• [What to do] The output is the lines below from the one with "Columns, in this" through the one with "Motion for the", both included, printed exactly and with no other line.
Dataset excerpt below:
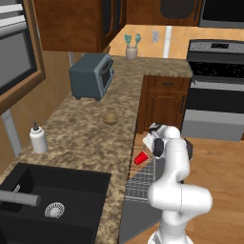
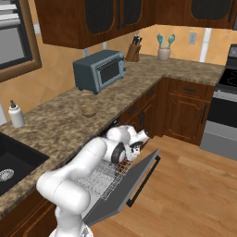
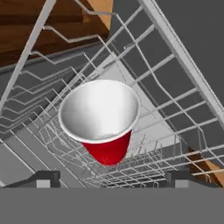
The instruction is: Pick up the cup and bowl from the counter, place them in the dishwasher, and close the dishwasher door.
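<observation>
This is a home kitchen, rendered rather than photographed. A long speckled brown granite counter (image 1: 81, 138) runs up the middle of the left base view on dark wooden cabinets (image 2: 185, 109), with more dark wooden wall cupboards (image 1: 78, 24) across the top. At the lower left a black sink basin (image 1: 52, 205) is set into the worktop, a white soap bottle (image 1: 38, 139) beside it. A blue-grey toaster oven (image 1: 91, 75) stands further back, and a steel oven range (image 1: 214, 86) fills the upper right. An open under-counter dishwasher with a white wire rack (image 2: 104, 178) and a light wooden plank floor (image 2: 185, 194) show in the right base view.
</observation>
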Tool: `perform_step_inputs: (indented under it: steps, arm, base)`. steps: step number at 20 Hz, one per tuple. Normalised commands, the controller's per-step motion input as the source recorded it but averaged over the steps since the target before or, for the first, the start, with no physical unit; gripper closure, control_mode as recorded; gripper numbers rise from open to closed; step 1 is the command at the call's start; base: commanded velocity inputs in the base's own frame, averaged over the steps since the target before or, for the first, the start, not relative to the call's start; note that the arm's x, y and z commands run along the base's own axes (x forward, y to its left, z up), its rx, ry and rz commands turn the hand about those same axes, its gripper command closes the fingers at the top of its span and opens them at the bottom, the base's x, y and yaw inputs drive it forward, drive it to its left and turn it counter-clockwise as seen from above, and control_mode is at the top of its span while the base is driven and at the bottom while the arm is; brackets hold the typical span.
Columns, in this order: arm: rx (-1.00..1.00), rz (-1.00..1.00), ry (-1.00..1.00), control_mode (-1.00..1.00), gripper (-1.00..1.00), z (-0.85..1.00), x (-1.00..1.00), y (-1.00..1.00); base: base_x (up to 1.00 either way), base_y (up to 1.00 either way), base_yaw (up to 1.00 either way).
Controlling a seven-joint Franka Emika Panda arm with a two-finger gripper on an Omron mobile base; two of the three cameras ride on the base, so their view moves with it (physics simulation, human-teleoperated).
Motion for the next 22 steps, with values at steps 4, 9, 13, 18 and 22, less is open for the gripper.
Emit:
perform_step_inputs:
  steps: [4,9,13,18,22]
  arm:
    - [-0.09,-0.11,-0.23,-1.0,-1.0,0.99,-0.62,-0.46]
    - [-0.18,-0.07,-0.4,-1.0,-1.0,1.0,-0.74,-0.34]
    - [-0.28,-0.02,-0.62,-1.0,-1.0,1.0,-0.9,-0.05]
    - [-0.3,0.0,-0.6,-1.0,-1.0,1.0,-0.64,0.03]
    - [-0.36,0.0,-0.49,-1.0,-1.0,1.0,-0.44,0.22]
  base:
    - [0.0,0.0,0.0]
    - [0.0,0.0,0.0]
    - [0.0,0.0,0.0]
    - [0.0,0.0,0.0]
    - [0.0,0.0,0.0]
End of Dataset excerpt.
• [Task result]
Columns, in this order: arm: rx (-1.00..1.00), rz (-1.00..1.00), ry (-1.00..1.00), control_mode (-1.00..1.00), gripper (-1.00..1.00), z (-0.85..1.00), x (-1.00..1.00), y (-1.00..1.00); base: base_x (up to 1.00 either way), base_y (up to 1.00 either way), base_yaw (up to 1.00 either way).
Controlling a seven-joint Franka Emika Panda arm with a two-finger gripper on an Omron mobile base; two of the three cameras ride on the base, so their view moves with it (physics simulation, human-teleoperated).
Motion for the next 22 steps, with values at steps 4, 9, 13, 18 and 22, less is open for the gripper.

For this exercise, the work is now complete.